We have fleas. Or rather, our four cats do (one of which has a skin disease and has barely any hair, so why the fleas?). For years I kept the cats indoors until we adopted Foxy, a semi-feral who took up residence in our garage. The other cats saw this cat going in and out (we COULDN'T keep her in, she wasn't having it) and felt the overwhelming need to join her. So for 3 years my previously indoor cats have been indoor/outdoor cats. Which means flea prevention is a must. Well, until recently, we didn't have the $200/month that Frontline costs, and, well, I didn't remember that there was a such thing as flea collars. Dur.

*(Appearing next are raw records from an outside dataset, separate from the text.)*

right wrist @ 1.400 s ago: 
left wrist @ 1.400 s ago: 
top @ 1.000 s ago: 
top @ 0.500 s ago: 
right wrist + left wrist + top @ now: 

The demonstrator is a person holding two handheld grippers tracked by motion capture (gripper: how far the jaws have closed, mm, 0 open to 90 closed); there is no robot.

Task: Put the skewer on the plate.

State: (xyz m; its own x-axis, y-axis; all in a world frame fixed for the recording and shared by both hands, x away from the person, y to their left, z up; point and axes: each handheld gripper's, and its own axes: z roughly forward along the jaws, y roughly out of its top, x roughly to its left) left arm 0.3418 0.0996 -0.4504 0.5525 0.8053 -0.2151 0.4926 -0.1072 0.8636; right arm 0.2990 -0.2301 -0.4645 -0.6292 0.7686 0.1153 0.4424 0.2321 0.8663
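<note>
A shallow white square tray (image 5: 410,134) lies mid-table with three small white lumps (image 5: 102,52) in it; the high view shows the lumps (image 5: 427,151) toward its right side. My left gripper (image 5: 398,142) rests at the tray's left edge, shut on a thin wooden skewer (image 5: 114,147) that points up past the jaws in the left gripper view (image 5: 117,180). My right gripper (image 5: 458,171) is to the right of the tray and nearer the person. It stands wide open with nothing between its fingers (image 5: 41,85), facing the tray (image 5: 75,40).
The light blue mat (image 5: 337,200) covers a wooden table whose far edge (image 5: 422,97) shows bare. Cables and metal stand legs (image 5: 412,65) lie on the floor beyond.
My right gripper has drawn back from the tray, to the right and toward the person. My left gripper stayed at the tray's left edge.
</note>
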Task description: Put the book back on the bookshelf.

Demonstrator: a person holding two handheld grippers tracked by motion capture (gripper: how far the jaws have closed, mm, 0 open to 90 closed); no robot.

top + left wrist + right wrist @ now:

So now there are fleas everywhere. We are going to have to bomb the house
it's so bad. The first sign was when the baby woke in the morning with mystery bumps all over his arms and legs. Then Collin started complaining that bugs kept jumping on him. Fleas. I keep thinking about the commercial with the one flea multiplying into millions. And the episode of Foster's Home for Imaginary Friends where Eduardo gets fleas.


Photobucket
The instigator

Last night Tim wanted me to go out to the garage and see the engine guard he had put on Honey. As we walked out into the garage, I heard a chirp that sounded suspiciously like that of our friendly neighborhood bats. (The bats like our home. Pest control people can't figure out how they get in, but about twice a year, we get a visitor. The most unfortunate incidence was when I fell asleep on the couch to awake to a bat perched on my shoulder. If you can avoid them, I would recommend staying as far away from rabies shots as you can. They hurt more than they tell you. And there's lots of them). Being the vaccinated one of the bunch, I bravely ventured into the garage, only to find that the culprit was a big, green chirping insect that I had never seen in my life. There was much debate over the identity of said insect and whether it would, in fact, kill us. I was of the camp that the green guy was probably harmless, yet gigantic and strange nonetheless. I deftly removed the insect from our garage using the "put something over it and a piece of cardboard under it" technique and then got to work on the internet to figure out who our nocturnal visitor was. Well, can you believe that I had never seen a katydid up until that point? I guess we have them in Ohio, but they can't be that common, because I was one of these "pick up the log to see the insects scamper" kids. I loved pill bugs and was always poking them to get them to curl up. I have a thing for praying mantis. I felt like I had to go tick "katydid" off of the "insects I have seen in my life" checklist.


Photobucket

Later that evening, my favorite of the insects made a stop in our house. Cicadas look like prehistoric monsters that most surely will disembowel you, but they are gentle giants. I love finding cicada exoskeletons on trees (I was a biology major, which, now that I think about it, makes the fact that I didn't know what a katydid was even more sad). Anyhow, one was hanging out by our porch light and decided to check out the house when I opened the door. Kendall went running and screaming. The cicada gave good chase but finally took up a post behind my great (x4) grandmother's picture. This was my second insect rescue of the evening.


Photobucket

A few years ago, the 7 year cicada breeding cycle hit Ohio. When you drove into wooded areas, hundreds of cicadas would land on your car. It was loud with a capital "L." But it was so cool. When I was a kid, my family and I took a trip to Pipestem State Park in West Virginia. It was the 16 year cycle breeding season for the West Virginia cicadas (like the one above, ours are just black). When you walked outside, they would land on you. My sister had over ten on her at one point. They terrified me then, but when one landed on me and it didn't kill me and it chirped and chirped, I fell in love. Be kind to your neighborhood cicada. What would summer be without that buzzy chirp?